Wireless Dynamics recently introduced an iCarte version for the iPhone 4. It had provided one for the previous two iPhone models. The attachment carries a full NFC chip along with a secure element, both from Netherlands-based NXP Semiconductors. It means the iCarte could be used to read tags and, possibly, conduct peer-to-peer communication. But Visa and its bank clients are mainly interested in card emulation–that is, enabling consumers to use the iPhone like a contactless card, but with a user-friendly iPhone app interface.

European consumers would not need to enter a PIN code when they tap to pay with the iCarte, though Visa said that as a security measure users must enter a PIN code on the iPhone keypad after a certain number of contactless transactions. Entering a PIN on a relatively insecure handset keypad may be one of the sticking points holding up certification. Cardholders enter PINs on more secure point-of-sale terminal keypads to reset transaction counters for contactless EMV cards.

In Turkey, Yapi Kredi and Turkcell said they will make the iCarte attachment available at bank branches and telco shops, preloaded with the Visa payWave application. But for the first phase, the bank will send users the iCarte preloaded and personalized. Users will attach it to their iPhones and download the Visa Mobile for iCarte App from Apple’s App Store. They would then be able to tap their iPhones to pay at about 40,000 contactless point-of-sale terminals in Turkey, mostly in Istanbul.

The product, however, has not yet been commercialized in Turkey. The bank and telco will be selecting customers to participate in the precommercial launch. They would then apparently make it available to a wider customer base.

Turkey’s PR Wars
It is hard to gauge the timetable for rollouts of new payment technologies in Turkey, since players in this competitive market often make announcements they are hard-pressed to follow-up on in a timely manner.

For example, Turkcell’s announcement today characterized the iCarte as a commercial “deployment” in Turkey, an overstatement. Earlier, Turkcell had pledged to launch a rollout of full NFC phones before the end of 2010, a deadline it did not meet.
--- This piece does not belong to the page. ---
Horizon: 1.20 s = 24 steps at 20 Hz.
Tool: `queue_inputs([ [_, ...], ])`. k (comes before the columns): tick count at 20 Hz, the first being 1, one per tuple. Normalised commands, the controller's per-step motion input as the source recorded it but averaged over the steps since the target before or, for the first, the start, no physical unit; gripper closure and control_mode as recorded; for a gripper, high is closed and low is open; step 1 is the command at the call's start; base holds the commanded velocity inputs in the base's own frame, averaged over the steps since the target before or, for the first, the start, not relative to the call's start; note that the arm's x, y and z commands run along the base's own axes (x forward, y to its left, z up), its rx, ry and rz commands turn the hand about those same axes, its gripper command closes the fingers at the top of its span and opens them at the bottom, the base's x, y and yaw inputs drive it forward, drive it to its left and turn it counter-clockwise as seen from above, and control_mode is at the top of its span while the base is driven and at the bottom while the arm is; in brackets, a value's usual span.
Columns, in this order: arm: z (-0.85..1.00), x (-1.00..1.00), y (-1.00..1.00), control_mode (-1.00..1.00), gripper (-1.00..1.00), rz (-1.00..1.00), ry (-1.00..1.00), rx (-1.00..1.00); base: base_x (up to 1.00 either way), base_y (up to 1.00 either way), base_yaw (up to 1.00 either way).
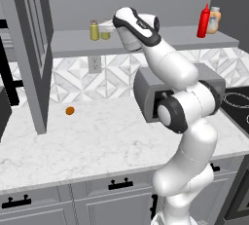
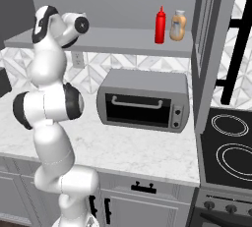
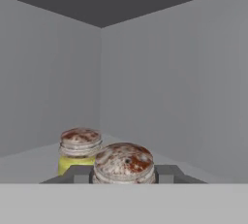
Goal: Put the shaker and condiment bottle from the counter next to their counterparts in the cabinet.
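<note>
On the cabinet shelf, my gripper is shut on the shaker, whose speckled cap sits between the two dark finger tips. Just behind and to its left stands the identical olive-yellow counterpart shaker. In the left base view the two shakers stand side by side at the shelf's left part, the free one and the held one under my hand. The red condiment bottle stands on the shelf's right end beside the squat orange-tan bottle.
A grey toaster oven sits on the marble counter under the shelf. A small orange ball lies on the counter at left. The cabinet's tall door hangs open at left. A black stove lies at right.
</note>
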Motion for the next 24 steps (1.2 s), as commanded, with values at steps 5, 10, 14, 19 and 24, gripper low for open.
queue_inputs([
  [5,0.02,0.24,0.2,-1.0,-1.0,0.0,0.0,0.0,0.0,0.0,0.0],
  [10,0.11,0.12,0.12,-1.0,-1.0,0.0,0.0,0.0,0.0,0.0,0.0],
  [14,0.15,0.08,0.13,-1.0,-1.0,0.0,0.0,0.0,0.0,0.0,0.0],
  [19,0.12,0.0,0.02,-1.0,-1.0,0.0,0.04,0.0,0.0,0.0,0.0],
  [24,0.07,0.0,-0.01,-1.0,-1.0,0.0,0.08,-0.02,0.0,0.0,0.0],
])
That pledge was apparently prompted by an announcement last May by Turkey’s Garanti Bank and mobile operator Avea to commercially launch contactless-mobile payment using SIM overlay chips with flexible antennas. Users would be able to pay with a MasterCard PayPass application.

The Garanti-Avea launch itself was at least five months late, however. The parties say they hope to sell at least 100,000 of the devices, which are supplied by France-based Gemalto. But MasterCard has not yet certified the devices–or any bridge technology for that matter–beyond passive contactless stickers.
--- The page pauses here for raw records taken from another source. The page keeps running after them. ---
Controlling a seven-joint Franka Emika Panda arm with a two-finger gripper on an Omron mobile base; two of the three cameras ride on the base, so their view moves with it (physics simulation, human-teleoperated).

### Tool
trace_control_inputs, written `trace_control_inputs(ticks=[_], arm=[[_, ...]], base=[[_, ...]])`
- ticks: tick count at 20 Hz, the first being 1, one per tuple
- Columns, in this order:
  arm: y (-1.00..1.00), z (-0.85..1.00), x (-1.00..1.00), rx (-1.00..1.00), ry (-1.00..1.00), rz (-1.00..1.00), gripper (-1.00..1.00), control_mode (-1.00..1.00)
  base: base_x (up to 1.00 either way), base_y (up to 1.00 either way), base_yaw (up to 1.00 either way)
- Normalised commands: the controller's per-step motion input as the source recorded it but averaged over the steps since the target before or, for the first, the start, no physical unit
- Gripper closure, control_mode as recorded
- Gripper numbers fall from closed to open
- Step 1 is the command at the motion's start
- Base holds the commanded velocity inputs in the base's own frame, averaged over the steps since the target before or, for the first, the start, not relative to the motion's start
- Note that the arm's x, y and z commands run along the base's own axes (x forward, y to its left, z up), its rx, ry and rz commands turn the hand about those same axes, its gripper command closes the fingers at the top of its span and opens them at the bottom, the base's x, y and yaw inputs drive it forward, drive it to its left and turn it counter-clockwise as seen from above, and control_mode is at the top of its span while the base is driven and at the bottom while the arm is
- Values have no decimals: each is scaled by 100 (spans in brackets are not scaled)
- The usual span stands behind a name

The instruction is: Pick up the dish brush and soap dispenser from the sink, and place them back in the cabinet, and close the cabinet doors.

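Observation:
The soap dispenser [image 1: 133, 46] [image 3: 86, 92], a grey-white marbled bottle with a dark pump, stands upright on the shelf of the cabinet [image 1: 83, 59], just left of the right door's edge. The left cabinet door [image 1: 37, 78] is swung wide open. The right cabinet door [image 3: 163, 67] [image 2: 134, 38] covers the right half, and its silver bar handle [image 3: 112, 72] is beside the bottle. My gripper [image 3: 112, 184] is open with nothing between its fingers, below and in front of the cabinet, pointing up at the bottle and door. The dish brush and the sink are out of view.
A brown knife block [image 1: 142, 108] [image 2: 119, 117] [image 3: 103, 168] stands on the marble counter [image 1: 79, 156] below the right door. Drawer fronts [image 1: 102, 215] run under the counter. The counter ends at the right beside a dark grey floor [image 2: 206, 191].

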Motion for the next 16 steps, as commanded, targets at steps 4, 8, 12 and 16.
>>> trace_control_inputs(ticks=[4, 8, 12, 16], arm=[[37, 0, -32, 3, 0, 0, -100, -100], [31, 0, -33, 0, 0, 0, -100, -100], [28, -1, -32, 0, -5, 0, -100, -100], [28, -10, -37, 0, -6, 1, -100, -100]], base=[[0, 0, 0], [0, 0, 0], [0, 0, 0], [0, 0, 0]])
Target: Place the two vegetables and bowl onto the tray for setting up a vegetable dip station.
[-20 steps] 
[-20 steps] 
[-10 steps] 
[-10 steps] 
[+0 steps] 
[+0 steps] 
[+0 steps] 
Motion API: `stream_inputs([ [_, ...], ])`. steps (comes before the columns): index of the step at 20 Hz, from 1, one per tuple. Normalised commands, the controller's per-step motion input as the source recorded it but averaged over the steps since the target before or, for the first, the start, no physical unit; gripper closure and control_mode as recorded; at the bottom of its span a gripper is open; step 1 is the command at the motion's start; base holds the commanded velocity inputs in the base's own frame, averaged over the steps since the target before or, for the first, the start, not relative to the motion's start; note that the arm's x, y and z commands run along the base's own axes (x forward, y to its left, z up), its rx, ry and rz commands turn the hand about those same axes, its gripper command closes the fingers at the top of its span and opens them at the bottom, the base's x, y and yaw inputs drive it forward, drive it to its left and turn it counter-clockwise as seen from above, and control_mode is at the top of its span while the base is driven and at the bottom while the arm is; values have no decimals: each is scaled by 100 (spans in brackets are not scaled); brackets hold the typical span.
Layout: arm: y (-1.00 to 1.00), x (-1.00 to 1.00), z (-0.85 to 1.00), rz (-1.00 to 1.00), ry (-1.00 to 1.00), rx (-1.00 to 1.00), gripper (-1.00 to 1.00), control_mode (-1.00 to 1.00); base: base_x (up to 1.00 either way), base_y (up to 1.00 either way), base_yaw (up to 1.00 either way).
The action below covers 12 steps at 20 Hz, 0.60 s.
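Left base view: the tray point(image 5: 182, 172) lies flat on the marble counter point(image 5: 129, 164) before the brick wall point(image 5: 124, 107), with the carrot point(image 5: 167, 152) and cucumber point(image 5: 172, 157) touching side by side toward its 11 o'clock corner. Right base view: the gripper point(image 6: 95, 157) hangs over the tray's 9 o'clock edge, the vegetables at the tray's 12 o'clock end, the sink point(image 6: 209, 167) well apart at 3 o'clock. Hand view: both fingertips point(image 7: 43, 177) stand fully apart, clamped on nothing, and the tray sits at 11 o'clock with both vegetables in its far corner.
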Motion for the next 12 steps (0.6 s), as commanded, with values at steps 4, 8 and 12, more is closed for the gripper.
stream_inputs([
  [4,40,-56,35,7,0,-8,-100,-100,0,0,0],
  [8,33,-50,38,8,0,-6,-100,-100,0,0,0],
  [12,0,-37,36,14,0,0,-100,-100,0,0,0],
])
Although Turkcell, which has held at least two full NFC phone trials, earlier appeared to balk at supporting a contactless-mobile project not involving applications stored on its SIM cards, it apparently sees the iCarte as a way to get moving on contactless-mobile payment in Turkey with a high-profile service. Update: A Turkcell spokeswoman told NFC Times the telco is planning to launch full NFC in 2011. End update.
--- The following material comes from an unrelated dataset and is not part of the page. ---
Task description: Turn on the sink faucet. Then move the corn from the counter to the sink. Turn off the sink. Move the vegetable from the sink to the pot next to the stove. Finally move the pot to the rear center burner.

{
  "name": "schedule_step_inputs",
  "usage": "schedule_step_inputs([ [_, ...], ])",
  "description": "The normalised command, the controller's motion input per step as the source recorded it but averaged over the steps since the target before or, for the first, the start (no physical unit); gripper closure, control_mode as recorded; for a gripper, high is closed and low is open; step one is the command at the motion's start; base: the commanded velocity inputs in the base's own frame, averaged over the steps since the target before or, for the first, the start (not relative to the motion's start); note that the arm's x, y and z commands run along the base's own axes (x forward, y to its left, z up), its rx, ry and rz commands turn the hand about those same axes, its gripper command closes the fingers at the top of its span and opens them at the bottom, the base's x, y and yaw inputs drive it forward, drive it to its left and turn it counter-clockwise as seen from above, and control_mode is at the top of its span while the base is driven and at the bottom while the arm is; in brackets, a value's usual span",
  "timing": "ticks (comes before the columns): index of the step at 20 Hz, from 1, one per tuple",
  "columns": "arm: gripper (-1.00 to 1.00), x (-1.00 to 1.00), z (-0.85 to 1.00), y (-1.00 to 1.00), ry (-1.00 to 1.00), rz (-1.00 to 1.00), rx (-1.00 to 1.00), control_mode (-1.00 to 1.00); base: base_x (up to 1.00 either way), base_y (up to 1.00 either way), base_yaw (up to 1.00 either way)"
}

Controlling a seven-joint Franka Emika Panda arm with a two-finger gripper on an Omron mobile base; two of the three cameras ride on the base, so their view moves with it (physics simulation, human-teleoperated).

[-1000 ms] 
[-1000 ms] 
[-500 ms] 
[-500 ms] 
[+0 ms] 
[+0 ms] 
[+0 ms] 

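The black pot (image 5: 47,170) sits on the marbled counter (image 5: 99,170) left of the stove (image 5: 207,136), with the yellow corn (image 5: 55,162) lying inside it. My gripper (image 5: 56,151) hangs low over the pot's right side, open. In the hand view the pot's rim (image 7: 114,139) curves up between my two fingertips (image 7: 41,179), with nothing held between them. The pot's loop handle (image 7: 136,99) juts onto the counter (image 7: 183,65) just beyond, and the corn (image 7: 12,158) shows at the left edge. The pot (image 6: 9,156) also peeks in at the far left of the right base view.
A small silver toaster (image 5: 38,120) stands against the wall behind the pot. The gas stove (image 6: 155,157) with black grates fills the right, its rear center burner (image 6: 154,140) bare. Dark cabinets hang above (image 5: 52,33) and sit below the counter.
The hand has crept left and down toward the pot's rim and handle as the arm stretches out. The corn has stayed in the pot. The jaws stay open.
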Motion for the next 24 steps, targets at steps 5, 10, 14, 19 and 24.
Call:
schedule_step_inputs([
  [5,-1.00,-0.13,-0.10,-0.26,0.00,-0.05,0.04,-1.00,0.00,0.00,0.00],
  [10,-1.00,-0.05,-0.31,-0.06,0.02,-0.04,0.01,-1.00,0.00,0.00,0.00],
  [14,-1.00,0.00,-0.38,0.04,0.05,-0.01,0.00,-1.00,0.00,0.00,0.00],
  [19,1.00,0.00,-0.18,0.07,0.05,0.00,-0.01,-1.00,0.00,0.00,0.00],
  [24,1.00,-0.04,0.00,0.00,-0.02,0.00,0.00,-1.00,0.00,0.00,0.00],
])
"We're pleased to be Europe's first operator offering a commercial mobile contactless-payment solution for iPhone users," Cenk Bayrakdar, Turkcell’s chief product and services management officer, said in a statement.

Visa said the iCarte is also being trialed by Visa staffers in London, along with its partners on the project, FIS, a provider of prepaid platforms, and the Coventry Building Society.

Besides Turkey and the United Kingdom, as well as Poland and France, among other countries in which Visa hopes to interest its client banks in the attachment are Italy, Spain and Switzerland. Those countries have started to introduce contactless payment, including payWave.

Wireless Dynamics announced the iCarte around the time of the Cartes 2009 show. But the device had been delayed as the technology company waited for certification from Apple, likely needed for public trials to begin.